As quatro viaturas terão saído de Várzeas com pouca distância entre si, tendo sido vistas por vários vizinhos. Seguiram por Barraca da Boavista, ao entrarem na EN236-1, viraram em direção a Figueiró dos Vinhos. Ao verem um aglomerado de carros nesse troço de estrada, antes do cruzamento, terão feito inversão de marcha, voltando em direção a Castanheira de Pera. Esta manobra terá sido feita pelos quatro carros, antes do nó do IC8 e mesmo antes do cruzamento para Nodeirinho (no sentido de Castanheira de Pera para Figueiró dos Vinhos). Pelas dificuldades que a condução no meio do fumo envolvia, pouco depois de ter feito a inversão de marcha, a Lucília Simões deixou o seu carro à beira da estrada, no lado direito, em direção a Castanheira de Pera e passou para o Peugeot, conduzido pelo filho. Mais adiante, pelas mesmas razões e para poder ajudar o pai na condução, o Miguel Costa estacionou o seu carro na esquina da estrada 236-1 em direção a Barraca da Boavista e todos os ocupantes deste carro, incluindo as duas crianças, passaram para o Rover, tendo o Miguel passado a conduzir o carro do pai.
Nesta altura o grupo de nove pessoas passou a estar assim distribuído pelos dois carros: Rover 414 – Miguel Costa (condutor), Fausto Costa, Ana Lacerda, António Costa, Joaquim Costa; Peugeot 207 – Fernando Silva (condutor), Ana Tomé, Luís Silva, Lucília Simões.
Logo que entraram no troço do acidente, os dois veículos terão sido envolvidos na nuvem de fumo e nas línguas de fogo, descritas por todos os sobreviventes que passaram então naquele local.
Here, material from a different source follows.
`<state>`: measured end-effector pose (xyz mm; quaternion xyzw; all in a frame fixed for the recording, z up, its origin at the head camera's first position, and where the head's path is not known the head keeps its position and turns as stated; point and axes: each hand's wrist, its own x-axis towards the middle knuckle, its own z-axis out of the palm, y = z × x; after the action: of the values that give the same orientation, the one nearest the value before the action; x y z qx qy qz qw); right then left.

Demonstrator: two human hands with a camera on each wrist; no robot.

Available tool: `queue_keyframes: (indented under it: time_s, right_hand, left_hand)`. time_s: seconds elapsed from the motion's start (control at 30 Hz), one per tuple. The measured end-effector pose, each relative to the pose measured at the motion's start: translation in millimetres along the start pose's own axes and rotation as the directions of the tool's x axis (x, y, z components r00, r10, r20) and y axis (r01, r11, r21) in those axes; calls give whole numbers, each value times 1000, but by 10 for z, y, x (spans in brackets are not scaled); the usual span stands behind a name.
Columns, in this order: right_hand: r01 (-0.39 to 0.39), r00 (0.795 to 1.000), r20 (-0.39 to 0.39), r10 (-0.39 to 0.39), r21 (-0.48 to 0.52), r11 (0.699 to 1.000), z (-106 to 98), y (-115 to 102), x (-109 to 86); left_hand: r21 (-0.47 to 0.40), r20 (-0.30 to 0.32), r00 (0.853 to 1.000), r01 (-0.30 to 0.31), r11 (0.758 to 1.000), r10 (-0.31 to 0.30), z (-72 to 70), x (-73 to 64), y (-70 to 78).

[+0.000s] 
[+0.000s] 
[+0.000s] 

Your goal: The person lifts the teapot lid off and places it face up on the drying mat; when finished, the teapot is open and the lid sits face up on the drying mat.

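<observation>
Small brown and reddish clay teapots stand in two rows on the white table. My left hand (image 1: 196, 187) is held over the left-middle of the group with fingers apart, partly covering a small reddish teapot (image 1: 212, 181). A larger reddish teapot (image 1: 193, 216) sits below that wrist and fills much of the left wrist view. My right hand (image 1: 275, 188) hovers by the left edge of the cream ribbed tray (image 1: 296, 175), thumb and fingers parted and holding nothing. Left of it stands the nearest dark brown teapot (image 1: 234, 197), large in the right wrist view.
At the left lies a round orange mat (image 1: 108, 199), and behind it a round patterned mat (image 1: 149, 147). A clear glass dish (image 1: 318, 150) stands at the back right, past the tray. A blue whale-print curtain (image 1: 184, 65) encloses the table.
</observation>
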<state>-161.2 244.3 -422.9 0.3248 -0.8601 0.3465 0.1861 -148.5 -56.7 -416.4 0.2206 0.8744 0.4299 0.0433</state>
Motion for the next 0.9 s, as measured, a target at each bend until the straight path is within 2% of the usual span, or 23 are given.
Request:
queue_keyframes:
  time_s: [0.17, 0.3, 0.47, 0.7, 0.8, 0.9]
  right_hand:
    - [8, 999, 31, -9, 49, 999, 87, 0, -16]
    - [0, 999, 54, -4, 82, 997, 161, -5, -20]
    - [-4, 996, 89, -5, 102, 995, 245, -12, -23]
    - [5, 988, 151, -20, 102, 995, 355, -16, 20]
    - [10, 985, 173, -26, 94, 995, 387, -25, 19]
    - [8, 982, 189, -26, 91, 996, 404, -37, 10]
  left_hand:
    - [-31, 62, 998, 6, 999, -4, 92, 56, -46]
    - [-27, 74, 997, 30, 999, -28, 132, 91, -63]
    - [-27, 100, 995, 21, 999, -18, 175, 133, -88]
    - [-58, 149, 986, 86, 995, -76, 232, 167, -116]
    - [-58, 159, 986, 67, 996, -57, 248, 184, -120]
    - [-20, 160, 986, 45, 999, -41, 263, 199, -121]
Apesar das manobras de inversão de marcha e das paragens, como terão sido dos primeiros veículos a entrar no troço, de entre os que ali permaneceram, terão chegado ainda com boa visibilidade e não se devem ter envolvido em colisões com outros veículos. Desconhecemos em detalhe se fizeram manobras de ida e volta, como sucedeu com outros condutores, mas podemos afirmar que em determinada altura os dois veículos conduzidos pelo Miguel e pelo Fernando ficaram orientados em direção a Castanheira de Pera e sem outros carros a impedir a estrada.
O Rover conduzido pelo Miguel Costa iria possivelmente na dianteira e foi a viatura que se deslocou mais no troço do acidente. Deveria estar a deslocar-se com alguma velocidade, quando terá sido apanhado pela chegada do fumo e do fogo, vindo com grande intensidade, do desfiladeiro ao lado direito da estrada. Com a perda de visibilidade, repentina, embateu no rail do lado direito, desviando-se para a faixa de rodagem contrária. O carro ficou parado fora da estrada, na berma do lado esquerdo, a cerca de 320 metros da linha de referência. A deformação do rail no lado direito, a 305 metros da linha de referência, é indicativa de que o carro se deslocava a uma velocidade não muito baixa. Os cinco ocupantes do carro não conseguiram sair da viatura, tendo sido colhidos pelo fumo e pelo fogo.
O Peugeot conduzido por Fernando Silva, que deveria vir um pouco atrás do Rover, terá sido surpreendido pelo mesmo processo de propagação do fogo. Impossibilitado de prosseguir, devido ao fumo e ao calor, o condutor terá parado a viatura onde se encontrava, possivelmente ponderando se voltaria para trás novamente. Não existem sinais de que os ocupantes tenham tentado sair da viatura.
O carro Skoda de Lucília Simões, que fora abandonado na EN236-1 próximo do cruzamento para Nodeirinho, foi destruído pelo fogo, ao passo que o Mercedes nada sofreu, apesar de ter ficado estacionado muito perto da zona da estrada onde ocorreu a propagação mais intensa e onde pereceu o maior número de pessoas.”